Under Lewis, Plaintiff has not alleged any harm that would constitute " actual injury." Plaintiff's most serious allegation in regard to his right of access to the courts is that he does not have the right to print more than two copies of documents, or, in some cases, any copies of the documents. There is no allegation that he cannot have access to the documents, or conduct the research, or take notes that he may wish to send to counsel. Plaintiff has not alleged that he is barred from any form of legal assistance, or that he is unable to communicate with counsel. Plaintiff may be able to cure, through amendment of his complaint, the pleading defects regarding his claim that Defendants have violated his right of access to the courts by refusing his request for copies of legal documents. The Court will partially dismiss Plaintiff's complaint, with leave to amend.

In the event Plaintiff elects to proceed in this matter by filing an amended complaint, he is informed that the Court cannot refer to a prior pleading to make his amended complaint complete. Local Rule 15-1 requires that an amended complaint be complete in itself without reference to any prior pleading. This is because, as a general rule, an amended complaint supersedes the original complaint. See Loux v. Rhay, 375 F.2d 55, 57 (9th Cir. 1967). Once Plaintiff files an amended complaint, the original pleading no longer serves any function in the case. Therefore, in an amended complaint, as in an original complaint, each claim and the involvement of each defendant must be sufficiently alleged. Accordingly, IT IS HEREBY ORDERED that Plaintiff's Application to Proceed In Forma Pauperis (#1) is granted. Plaintiff shall not be required to pay an initial partial filing fee. However, even if this action is dismissed, the full filing fee must still be paid pursuant to 28 U.S.C. § 1915(b)(2).

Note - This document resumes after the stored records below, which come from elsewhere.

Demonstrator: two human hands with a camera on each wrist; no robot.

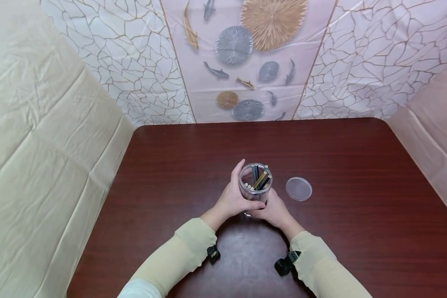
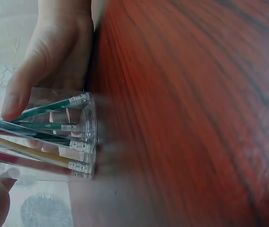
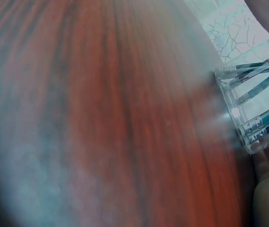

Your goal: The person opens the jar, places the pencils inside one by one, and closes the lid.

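Observation:
A clear, round plastic jar [image 1: 256, 194] stands roughly upright near the middle of the table, its top uncovered. Inside are several pencils [image 1: 261, 180], green, yellow, red and dark, with their metal-banded ends at the jar's bottom. My left hand [image 1: 235, 197] grips the jar's left and near side, thumb across the front. Lower down, my right hand [image 1: 273, 210] holds its right side. The left wrist view shows the pencils [image 2: 44, 137] through the clear wall. Whether the jar's base touches the table is unclear.
A round clear lid [image 1: 299, 189] lies on the dark red-brown wooden table [image 1: 164, 165], just right of the jar. Patterned cloth [image 1: 246, 82] hangs behind the far edge. Pale cloth [image 1: 52, 136] borders the left side, and more [image 1: 432, 132] the right.

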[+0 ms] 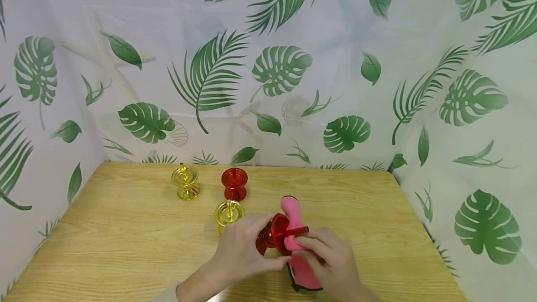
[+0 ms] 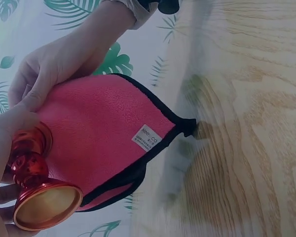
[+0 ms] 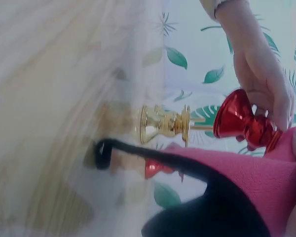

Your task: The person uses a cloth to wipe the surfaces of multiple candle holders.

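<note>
left hand (image 1: 243,246): grips red candleholder (image 3: 241,118) | right hand (image 1: 333,255): pinches pink cloth (image 1: 306,274) | dish (image 1: 280,223): central spike (image 1: 299,231)

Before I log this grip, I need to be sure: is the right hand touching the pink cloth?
Touching: the head view shows the right hand pinching the pink cloth with thumb and fingers, no gap visible.

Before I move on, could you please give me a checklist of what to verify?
1. Shiny red spool-shaped holder gripped by the left hand: ok.
2. Fuzzy pink cloth with black edging pinched in the right hand: ok.
3. Cloth touching the held holder: ok.
4. Nearer shiny gold spool-shaped holder clear of the left hand: cannot tell; partly hidden.
5. Rear shiny gold holder and standing shiny red holder upright: ok.
6. Held holder fully visible: not ok; partly covered.
</note>
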`<action>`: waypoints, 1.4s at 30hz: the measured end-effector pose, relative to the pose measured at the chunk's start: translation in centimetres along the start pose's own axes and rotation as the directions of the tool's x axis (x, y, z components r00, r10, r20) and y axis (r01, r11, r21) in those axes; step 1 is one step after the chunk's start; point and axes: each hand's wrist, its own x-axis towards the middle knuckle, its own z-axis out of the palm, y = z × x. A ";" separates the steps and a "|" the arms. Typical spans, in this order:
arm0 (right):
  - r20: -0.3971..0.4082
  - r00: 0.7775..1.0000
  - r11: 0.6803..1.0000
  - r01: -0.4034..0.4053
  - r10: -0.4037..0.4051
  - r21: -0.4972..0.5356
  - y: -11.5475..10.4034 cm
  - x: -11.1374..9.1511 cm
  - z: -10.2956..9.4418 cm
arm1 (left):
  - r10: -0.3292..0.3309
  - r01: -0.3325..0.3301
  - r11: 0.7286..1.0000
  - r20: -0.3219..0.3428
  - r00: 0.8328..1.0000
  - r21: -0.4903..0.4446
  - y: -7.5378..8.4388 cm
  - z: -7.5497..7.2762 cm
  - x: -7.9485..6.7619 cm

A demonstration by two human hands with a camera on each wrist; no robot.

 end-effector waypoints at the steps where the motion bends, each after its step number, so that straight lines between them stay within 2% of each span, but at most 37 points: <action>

IT IS FURTHER ORDERED that Plaintiff is permitted to maintain this action to conclusion without the necessity of prepayment of any additional fees or costs or the giving of security therefor. This Order granting leave to proceed in forma pauperis shall not extend to the issuance of subpoenas at government expense.

IT IS FURTHER ORDERED that the Clerk of the Court shall file the Complaint (#1-1).

IT IS FURTHER ORDERED that the portion of Plaintiff's Complaint (#1-1) which alleges that Defendants have violated his right of access to the courts is dismissed, without prejudice.

IT IS FURTHER ORDERED that Plaintiff shall have thirty (30) days from the date of this order to file an amended complaint. If Plaintiff does not file an amended complaint, this action shall proceed on his claim for violation of his Sixth Amendment rights based on the Defendants' alleged conduct in reading legal documents prepared by him for his counsel.